Reproduce the lines of the listing exactly, beginning at the top, until the line with "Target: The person" has been reproduced too.

================

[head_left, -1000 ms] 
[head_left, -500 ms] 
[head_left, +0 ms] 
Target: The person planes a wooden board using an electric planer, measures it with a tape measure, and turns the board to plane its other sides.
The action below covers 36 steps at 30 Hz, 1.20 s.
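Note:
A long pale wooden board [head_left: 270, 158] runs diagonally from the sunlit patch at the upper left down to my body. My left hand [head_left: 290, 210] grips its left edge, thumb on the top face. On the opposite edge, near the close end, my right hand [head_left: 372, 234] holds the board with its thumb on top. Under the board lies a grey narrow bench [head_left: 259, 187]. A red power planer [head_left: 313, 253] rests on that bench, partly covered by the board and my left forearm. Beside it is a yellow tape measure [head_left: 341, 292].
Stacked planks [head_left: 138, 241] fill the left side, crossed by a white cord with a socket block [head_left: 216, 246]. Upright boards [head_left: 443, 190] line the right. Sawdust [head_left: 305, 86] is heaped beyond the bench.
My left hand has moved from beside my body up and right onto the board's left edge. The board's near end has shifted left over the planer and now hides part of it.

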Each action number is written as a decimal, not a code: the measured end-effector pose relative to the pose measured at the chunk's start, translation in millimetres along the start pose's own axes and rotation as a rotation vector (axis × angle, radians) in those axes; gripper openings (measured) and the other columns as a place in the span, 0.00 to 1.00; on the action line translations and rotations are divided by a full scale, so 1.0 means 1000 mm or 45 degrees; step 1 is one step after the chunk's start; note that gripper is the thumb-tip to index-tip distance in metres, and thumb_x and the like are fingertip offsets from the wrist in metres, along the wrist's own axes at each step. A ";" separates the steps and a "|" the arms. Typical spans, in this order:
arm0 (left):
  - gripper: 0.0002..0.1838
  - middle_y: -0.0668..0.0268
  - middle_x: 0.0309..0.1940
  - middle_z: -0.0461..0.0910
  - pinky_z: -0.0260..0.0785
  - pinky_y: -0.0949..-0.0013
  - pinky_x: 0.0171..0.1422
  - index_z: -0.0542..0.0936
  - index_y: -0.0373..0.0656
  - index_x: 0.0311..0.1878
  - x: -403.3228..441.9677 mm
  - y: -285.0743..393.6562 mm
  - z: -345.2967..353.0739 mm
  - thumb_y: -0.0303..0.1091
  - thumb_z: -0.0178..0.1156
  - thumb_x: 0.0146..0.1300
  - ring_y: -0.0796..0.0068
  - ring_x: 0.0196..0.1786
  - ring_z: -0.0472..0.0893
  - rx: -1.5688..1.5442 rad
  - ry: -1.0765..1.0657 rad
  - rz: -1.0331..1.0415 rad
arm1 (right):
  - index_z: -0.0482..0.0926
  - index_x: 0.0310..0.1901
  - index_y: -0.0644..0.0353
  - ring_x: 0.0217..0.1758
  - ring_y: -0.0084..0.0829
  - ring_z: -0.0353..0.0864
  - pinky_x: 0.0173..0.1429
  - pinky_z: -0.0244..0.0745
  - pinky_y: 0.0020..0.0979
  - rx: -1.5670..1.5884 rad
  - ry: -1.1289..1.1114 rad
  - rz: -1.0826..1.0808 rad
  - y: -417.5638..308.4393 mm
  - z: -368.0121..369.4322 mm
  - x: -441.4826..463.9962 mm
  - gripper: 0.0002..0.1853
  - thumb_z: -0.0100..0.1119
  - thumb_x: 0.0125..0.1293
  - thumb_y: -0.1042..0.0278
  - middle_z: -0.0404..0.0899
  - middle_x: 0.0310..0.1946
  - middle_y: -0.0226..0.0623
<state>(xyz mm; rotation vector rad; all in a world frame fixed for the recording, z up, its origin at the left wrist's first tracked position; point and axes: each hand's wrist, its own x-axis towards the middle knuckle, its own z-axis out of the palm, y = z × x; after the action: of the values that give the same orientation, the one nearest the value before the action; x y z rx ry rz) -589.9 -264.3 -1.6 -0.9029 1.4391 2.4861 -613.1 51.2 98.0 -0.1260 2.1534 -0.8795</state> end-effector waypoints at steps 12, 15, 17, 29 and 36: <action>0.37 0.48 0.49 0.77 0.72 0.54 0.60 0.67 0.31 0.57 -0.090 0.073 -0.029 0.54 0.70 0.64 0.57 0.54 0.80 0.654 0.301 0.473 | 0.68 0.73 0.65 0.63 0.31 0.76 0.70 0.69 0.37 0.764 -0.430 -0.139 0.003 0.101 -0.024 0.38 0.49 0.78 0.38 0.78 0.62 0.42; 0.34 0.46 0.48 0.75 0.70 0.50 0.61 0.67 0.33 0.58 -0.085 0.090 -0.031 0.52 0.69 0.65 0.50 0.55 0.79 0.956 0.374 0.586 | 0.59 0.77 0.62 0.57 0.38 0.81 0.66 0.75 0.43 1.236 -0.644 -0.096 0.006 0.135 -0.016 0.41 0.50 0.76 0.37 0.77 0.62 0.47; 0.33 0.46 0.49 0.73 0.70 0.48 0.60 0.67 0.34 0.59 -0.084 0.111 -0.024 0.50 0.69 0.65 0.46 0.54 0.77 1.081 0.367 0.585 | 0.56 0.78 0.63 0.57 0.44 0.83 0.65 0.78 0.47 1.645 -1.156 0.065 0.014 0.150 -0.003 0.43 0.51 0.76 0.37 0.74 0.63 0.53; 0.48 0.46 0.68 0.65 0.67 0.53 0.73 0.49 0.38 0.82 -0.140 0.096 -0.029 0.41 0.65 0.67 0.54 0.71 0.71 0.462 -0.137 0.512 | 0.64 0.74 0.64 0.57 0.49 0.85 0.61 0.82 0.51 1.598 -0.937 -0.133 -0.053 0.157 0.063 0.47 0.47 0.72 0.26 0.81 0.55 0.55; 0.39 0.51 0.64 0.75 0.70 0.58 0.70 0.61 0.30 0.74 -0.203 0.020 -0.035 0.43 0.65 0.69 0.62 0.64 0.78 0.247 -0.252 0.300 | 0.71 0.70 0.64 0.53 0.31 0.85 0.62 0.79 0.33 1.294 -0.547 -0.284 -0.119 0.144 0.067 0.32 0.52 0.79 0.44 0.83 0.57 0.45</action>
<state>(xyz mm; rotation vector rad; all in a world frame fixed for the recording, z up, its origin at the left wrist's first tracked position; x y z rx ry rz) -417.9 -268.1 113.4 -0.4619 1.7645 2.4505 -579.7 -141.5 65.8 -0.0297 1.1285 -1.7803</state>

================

## [Your response]
[head_left, -1000 ms] 
[head_left, -500 ms] 
[head_left, +0 ms] 
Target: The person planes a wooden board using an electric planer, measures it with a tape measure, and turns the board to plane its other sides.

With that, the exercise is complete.